Schraa and Sen. Van Wanggaard, who chairs the Senate judiciary committee, filed an open records request with the Department of Corrections on Wednesday for all documents connected to the fight, including audio and video recordings. Sen. Mary Felzkowski and Rep. Calvin Callahan, whose districts include the youth prison, joined the request.
The records are of “paramount interest” to the communities around the prison as well as the oversight committees, the legislators wrote.
Proulx was injured during a fight Monday night at Lincoln Hills-Copper Lake Schools, the state’s youth prison in Irma in northern Wisconsin. According to a criminal complaint, the 16-year-old inmate had been planning to attack a staff member whom he believed was abusing her power and treating him unfairly.
He had another inmate obtain a cup of soap, threw it at the staff member's face and repeatedly punched her before fleeing into an outdoor courtyard.
Proulx approached the inmate, who began punching him without being provoked, according to the complaint. Video surveillance shows the inmate punch Proulx twice in the face using “full force." Proulx went limp, fell and hit his head on the pavement. The inmate then climbed up a basketball hoop and sat on the hoop overseeing the courtyard, the complaint said.
The first staff member was taken to a hospital, treated and released. Proulx was airlifted to another hospital.
The inmate did not suffer any injuries that required medical treatment, Department of Corrections officials said Tuesday.
Gov. Tony Evers ordered U.S. and Wisconsin flags to fly at half-staff through sunset Thursday to honor Proulx.
"By all accounts, Corey was a dedicated public servant who led with kindness and compassion in his commitment toward helping and supporting the youth he worked with,” the governor said in statement.
Corrections officials said in their statement that Proulx returned to his job as a counselor at Lincoln Hills last spring after briefly leaving the facility two years before.
“A career in corrections, with its dual mission to protect the public and guide individuals toward rehabilitation, can be demanding and requires so many sacrifices for our staff and our families, and Corey made the ultimate sacrifice,” DOC Secretary Jared Hoy said in a statement. “Our DOC family is mourning Corey's loss, and we are keeping all of his family members and friends in our thoughts.”

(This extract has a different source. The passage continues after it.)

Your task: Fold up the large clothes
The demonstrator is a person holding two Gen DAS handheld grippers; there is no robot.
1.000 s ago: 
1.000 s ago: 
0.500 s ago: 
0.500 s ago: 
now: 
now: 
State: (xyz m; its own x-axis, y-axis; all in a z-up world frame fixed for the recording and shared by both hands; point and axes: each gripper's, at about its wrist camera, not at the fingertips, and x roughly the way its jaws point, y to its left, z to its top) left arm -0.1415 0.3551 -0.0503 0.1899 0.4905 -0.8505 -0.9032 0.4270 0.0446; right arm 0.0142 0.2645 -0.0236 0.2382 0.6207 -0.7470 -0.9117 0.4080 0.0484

Lincoln Hills-Copper Lake is Wisconsin’s only youth prison. The facility has been plagued by allegations of staff-on-inmate abuse, including excessive use of pepper spray, restraints and strip searches. A court-appointed monitor is currently overseeing the facility.
“I am finding it difficult to keep my anger at bay as I think about why this occurred, and how it was allowed to occur,” Felzkowski, one of the legislators whose district includes the prison, said in a statement. “For far too long, I have been sounding the alarm that it was always a matter of when, and not if, a tragedy of this magnitude would occur at Lincoln Hills.”
The death comes a little more than two weeks after prosecutors charged Waupun Correctional Institution Warden Randall Hepp and eight members of his staff with various felonies, including misconduct and inmate abuse, in connection with two inmates' deaths at the maximum security facility since last year. One of the inmates died of a stroke and the other died of dehydration, according to court documents. Prosecutors allege Hepp and the workers failed to care for them.
Two other inmates have died at Waupun over the last year. One killed himself and the other died of a drug overdose. No one has been charged in those deaths but federal investigators are probing a suspected smuggling ring at the prison.
The state prison system also has been grappling with a chronic shortage of guards. The vacancy rate at Lincoln Hills-Copper Lake stood around 12% during the first two weeks of June, according to the most recent data on the DOC's website.